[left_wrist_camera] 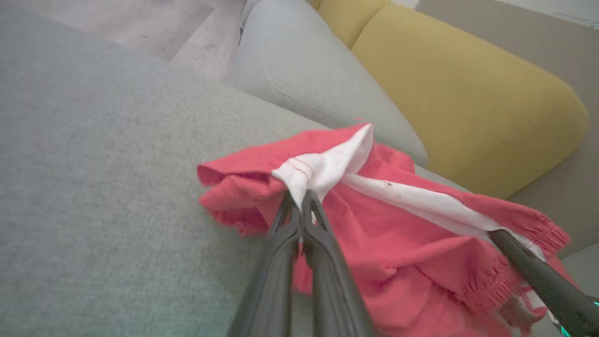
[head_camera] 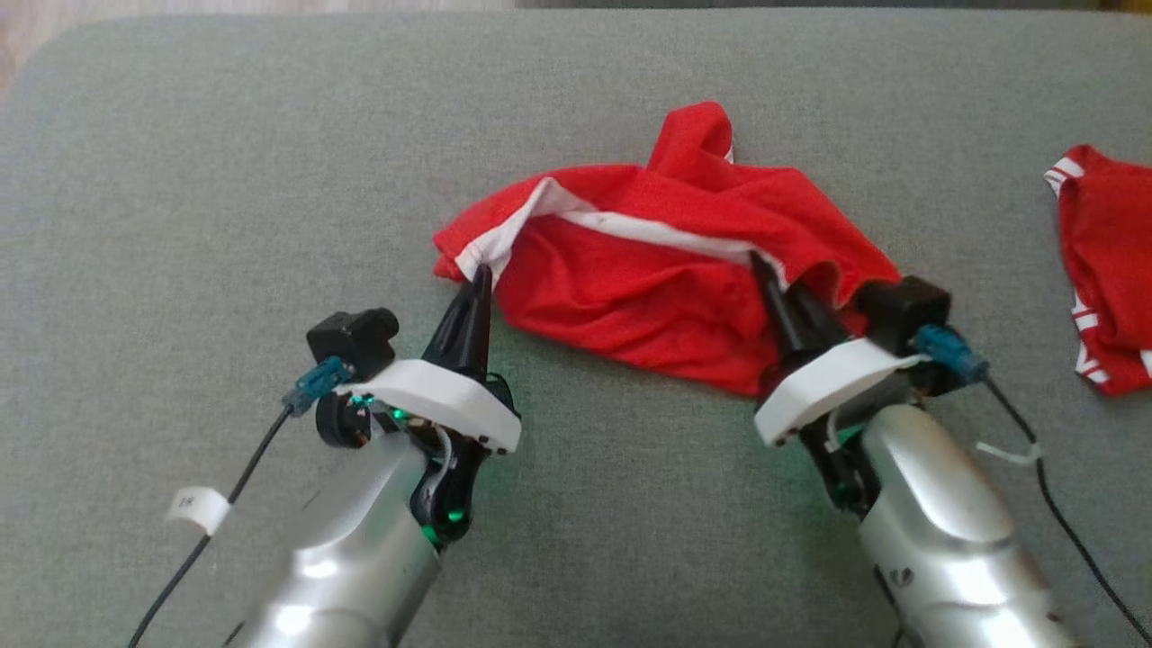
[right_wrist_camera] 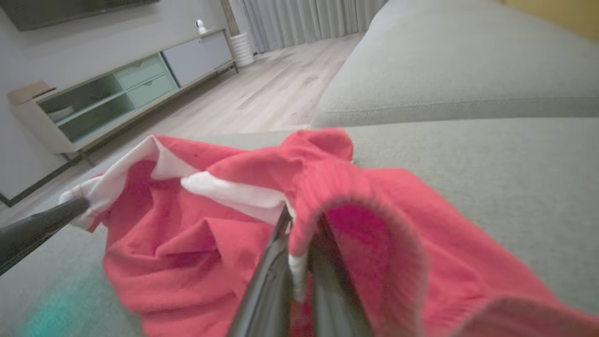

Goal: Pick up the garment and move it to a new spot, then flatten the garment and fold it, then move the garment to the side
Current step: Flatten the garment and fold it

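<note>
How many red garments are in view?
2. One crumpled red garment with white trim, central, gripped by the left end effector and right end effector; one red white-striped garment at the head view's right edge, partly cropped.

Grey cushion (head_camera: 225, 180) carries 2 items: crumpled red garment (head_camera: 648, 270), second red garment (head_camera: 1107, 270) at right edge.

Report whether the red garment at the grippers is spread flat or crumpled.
Crumpled: the red garment lies bunched in folds on the grey cushion, left gripper and right gripper pinching its white band.
</note>
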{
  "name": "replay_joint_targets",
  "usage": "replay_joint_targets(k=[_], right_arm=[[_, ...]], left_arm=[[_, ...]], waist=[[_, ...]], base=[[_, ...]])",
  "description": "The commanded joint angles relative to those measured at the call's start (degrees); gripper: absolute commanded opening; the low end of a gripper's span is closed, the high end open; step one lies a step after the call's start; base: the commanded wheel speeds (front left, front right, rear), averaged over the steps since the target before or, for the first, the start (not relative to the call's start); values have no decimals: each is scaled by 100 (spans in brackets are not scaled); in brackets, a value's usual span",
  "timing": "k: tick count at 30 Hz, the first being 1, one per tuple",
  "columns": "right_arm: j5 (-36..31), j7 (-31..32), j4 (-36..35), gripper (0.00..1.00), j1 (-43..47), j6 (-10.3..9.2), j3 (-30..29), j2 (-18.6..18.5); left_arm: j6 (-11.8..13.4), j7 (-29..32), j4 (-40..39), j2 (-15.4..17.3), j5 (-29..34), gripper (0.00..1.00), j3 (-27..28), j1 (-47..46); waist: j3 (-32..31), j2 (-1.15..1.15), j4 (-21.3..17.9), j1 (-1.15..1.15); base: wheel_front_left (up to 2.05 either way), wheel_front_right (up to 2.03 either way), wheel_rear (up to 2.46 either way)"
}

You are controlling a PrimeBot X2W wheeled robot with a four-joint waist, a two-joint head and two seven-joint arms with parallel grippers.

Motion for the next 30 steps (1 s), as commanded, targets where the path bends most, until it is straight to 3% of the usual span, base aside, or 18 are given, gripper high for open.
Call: replay_joint_targets(k=[1,9,13,14,20,25,30], right_arm=[[-163,-111,-313,0,-157,37,-193,35],[-733,85,-1589,0,58,37,-1072,35],[-941,590,-2707,0,233,37,-1284,35],[-941,590,-2707,0,233,37,-1284,35],[-1248,1500,-4475,0,288,37,-1431,32],[-1277,2123,-5553,0,250,37,-1531,-33],[-1251,2521,-5898,0,142,37,-1685,-89]], left_arm=[[-2,-109,-379,232,144,0,274,-165],[242,-28,-2105,1092,579,0,448,-137],[534,479,-3393,1641,724,0,548,-303],[534,479,-3393,1641,724,0,548,-303],[980,1550,-5167,2383,812,0,769,-747],[1245,2262,-6059,2724,764,0,907,-1059],[1402,2579,-6314,2780,629,0,995,-1197]], waist=[[-164,0,25,0],[-789,0,61,0],[-1132,0,13,0],[-1132,0,13,0],[-1423,0,-120,0],[-1405,0,-177,0],[-1107,0,-191,0]], base=[[0,0,0],[0,0,0],[0,0,0],[0,0,0],[0,0,0],[0,0,0],[0,0,0]])
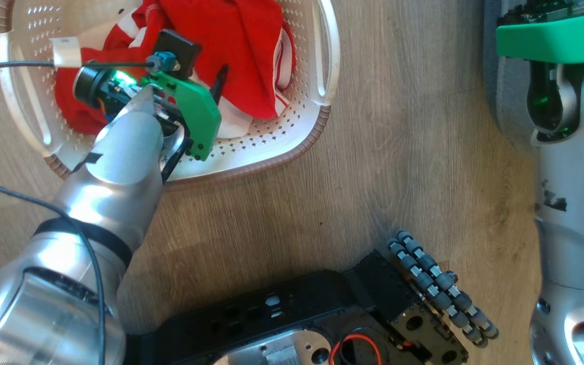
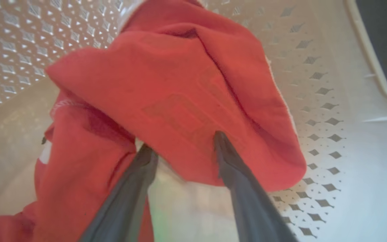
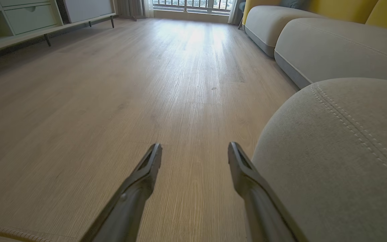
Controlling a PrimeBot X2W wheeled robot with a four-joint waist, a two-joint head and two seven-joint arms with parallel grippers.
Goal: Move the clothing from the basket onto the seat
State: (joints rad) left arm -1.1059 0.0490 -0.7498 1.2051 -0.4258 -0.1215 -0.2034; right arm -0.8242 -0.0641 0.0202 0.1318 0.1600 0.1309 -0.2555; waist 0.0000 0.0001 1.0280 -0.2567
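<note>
Clothing (image 1: 241,45): we see red garments with white stripes and panels heaped inside the basket (image 1: 302,114); in the left wrist view a thick red fold (image 2: 180,101) rises against the perforated wall (image 2: 317,111).
Basket: it stands on the wooden floor (image 1: 398,152), with its brown rim towards us.
Left end effector (image 2: 183,143): it sits low inside the basket. We find its two fingers (image 2: 228,158) spread wide, with both tips against the red fold and nothing pinched between them.
Right end effector (image 3: 195,148): we see its fingers wide apart and holding nothing, low over the floor (image 3: 113,101) and just beside the seat (image 3: 341,151).
Seat: a grey cushion with a rounded corner and a light stitched seam. It lies to the right of the fingers in the right wrist view.
</note>
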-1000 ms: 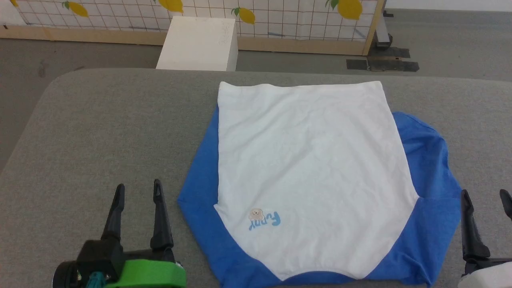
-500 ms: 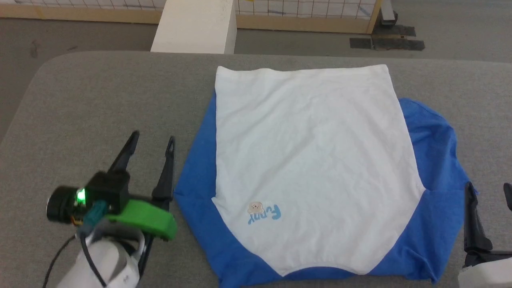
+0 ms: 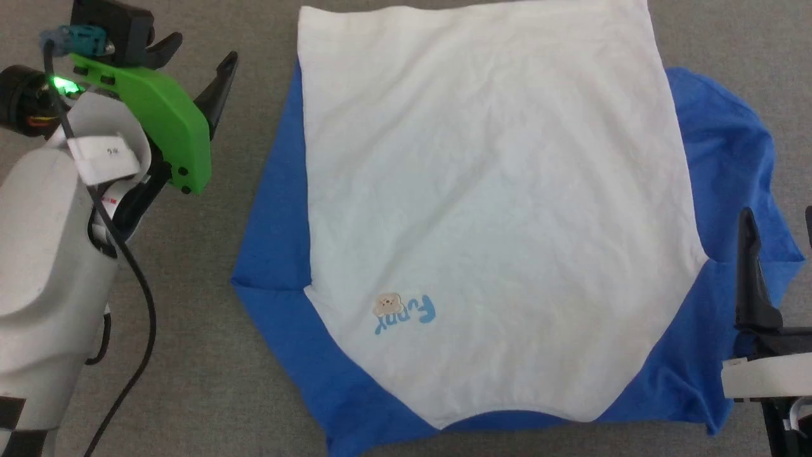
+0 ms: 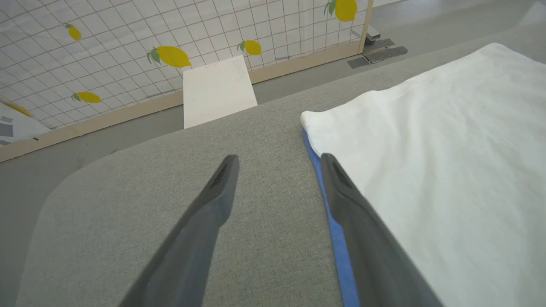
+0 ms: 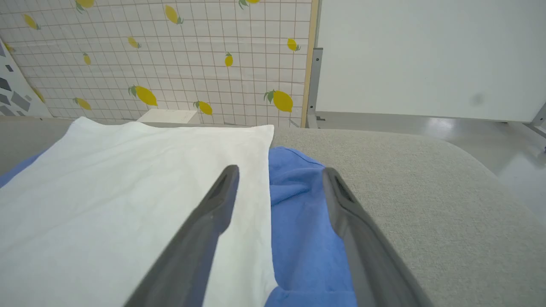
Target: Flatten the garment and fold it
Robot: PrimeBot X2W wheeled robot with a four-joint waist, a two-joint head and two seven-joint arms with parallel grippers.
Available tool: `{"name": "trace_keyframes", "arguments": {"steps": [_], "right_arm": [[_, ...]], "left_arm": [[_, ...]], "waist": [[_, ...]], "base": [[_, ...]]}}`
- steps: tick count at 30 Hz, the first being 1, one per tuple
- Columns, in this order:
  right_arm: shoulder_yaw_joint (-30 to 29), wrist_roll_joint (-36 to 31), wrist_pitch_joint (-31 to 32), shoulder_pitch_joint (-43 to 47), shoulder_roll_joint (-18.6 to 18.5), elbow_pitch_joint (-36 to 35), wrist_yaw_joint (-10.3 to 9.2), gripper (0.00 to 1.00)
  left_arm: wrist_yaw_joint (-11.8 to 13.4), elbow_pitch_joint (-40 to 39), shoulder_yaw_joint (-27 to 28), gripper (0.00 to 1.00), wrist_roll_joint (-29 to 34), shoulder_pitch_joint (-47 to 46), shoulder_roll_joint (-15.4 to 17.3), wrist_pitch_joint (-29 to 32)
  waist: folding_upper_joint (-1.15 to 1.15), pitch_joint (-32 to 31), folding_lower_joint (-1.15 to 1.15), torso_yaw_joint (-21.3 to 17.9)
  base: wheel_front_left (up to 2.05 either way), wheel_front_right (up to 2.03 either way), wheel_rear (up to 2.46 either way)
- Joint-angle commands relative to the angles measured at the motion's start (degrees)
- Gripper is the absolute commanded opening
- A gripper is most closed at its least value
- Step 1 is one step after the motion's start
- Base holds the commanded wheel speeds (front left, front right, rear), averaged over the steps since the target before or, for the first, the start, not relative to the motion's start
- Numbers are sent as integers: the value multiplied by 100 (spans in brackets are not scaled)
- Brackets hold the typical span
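Closest to the robot, the garment (image 3: 495, 190) lies spread flat on the grey padded desk (image 3: 190, 317), its blue collar edge at the near end. The white body faces up, and blue cloth shows along both sides. A small pale-blue print (image 3: 403, 311) with a little bear sits on the white near the garment's near-left corner. At the garment's near-right side, the right gripper (image 3: 779, 216) hangs over the rumpled blue sleeve. Its jaws are spread wide with nothing between them. From its own wrist camera the right gripper (image 5: 280, 169) has one finger over the white panel and the other over the blue by the bare desk. I cannot tell whether it touches the cloth. Farther along, just off the garment's left edge, the left gripper (image 3: 203, 49) is over bare desk, jaws likewise wide apart and empty. In its wrist view the left gripper (image 4: 279, 157) has one finger running along the thin blue strip at the garment's edge. Beyond the garment's far hem and the desk's end stands a white box (image 4: 217, 91) on the floor. Behind it is a grid-patterned screen (image 4: 106, 51) printed with lemons.
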Motion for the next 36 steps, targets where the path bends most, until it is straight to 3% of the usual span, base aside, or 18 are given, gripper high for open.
{"name": "trace_keyframes", "arguments": {"steps": [1,7,21,22,23,24,36], "right_arm": [[18,-29,-47,-139,8,14,-9,100],[29,-17,-111,-332,8,127,-9,100],[-9,-58,-92,-515,8,211,-9,100],[-3,-62,-83,-530,8,209,-9,100],[4,-68,-75,-549,8,205,-9,100],[10,-74,-68,-569,8,203,-9,100],[-27,-81,-71,-639,8,291,-9,100]], "left_arm": [[-55,85,-45,100,-102,-150,2,146],[-164,281,-222,100,-214,-409,10,581],[-236,522,-500,100,-303,-528,-179,698],[-241,561,-525,85,-311,-532,-184,727],[-244,609,-547,5,-309,-541,-185,746],[-251,653,-571,0,-305,-549,-176,757],[-22,940,-144,0,-519,-644,-139,214]], "waist": [[0,693,-1,-292],[0,970,-1,-416],[0,1262,-1,-428],[0,1277,-1,-429],[0,1294,-1,-431],[0,1307,-1,-435],[0,1185,-1,-395]], "base": [[0,0,0],[0,0,0],[0,0,0],[0,0,0],[0,0,0],[0,0,0],[0,0,0]]}}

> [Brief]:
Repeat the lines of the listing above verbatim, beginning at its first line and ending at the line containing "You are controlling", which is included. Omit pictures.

> [Exercise result]:
[left_wrist_camera] 
[head_camera] 
[right_wrist_camera] 

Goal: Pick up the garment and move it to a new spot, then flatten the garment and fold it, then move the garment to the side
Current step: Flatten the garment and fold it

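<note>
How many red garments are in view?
2. One crumpled red garment with white trim, central, gripped by the left end effector and right end effector; one red white-striped garment at the head view's right edge, partly cropped.

Grey cushion (head_camera: 225, 180) carries 2 items: crumpled red garment (head_camera: 648, 270), second red garment (head_camera: 1107, 270) at right edge.

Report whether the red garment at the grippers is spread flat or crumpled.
Crumpled: the red garment lies bunched in folds on the grey cushion, left gripper and right gripper pinching its white band.
</note>
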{
  "name": "replay_joint_targets",
  "usage": "replay_joint_targets(k=[_], right_arm=[[_, ...]], left_arm=[[_, ...]], waist=[[_, ...]], base=[[_, ...]])",
  "description": "The commanded joint angles relative to those measured at the call's start (degrees); gripper: absolute commanded opening; the low end of a gripper's span is closed, the high end open; step one lies a step after the call's start; base: the commanded wheel speeds (front left, front right, rear), averaged over the steps since the target before or, for the first, the start (not relative to the call's start); values have no decimals: each is scaled by 100 (spans in brackets are not scaled); in brackets, a value's usual span",
  "timing": "k: tick count at 30 Hz, the first being 1, one per tuple",
  "columns": "right_arm: j5 (-36..31), j7 (-31..32), j4 (-36..35), gripper (0.00..1.00), j1 (-43..47), j6 (-10.3..9.2), j3 (-30..29), j2 (-18.6..18.5); left_arm: j6 (-11.8..13.4), j7 (-29..32), j4 (-40..39), j2 (-15.4..17.3), j5 (-29..34), gripper (0.00..1.00), j3 (-27..28), j1 (-47..46); waist: j3 (-32..31), j2 (-1.15..1.15), j4 (-21.3..17.9), j1 (-1.15..1.15); base: wheel_front_left (up to 2.05 either way), wheel_front_right (up to 2.03 either way), wheel_rear (up to 2.46 either way)"
}

You are controlling a PrimeBot X2W wheeled robot with a four-joint waist, a two-joint head and two seven-joint arms with parallel grippers.

This output is complete, so the exercise is closed.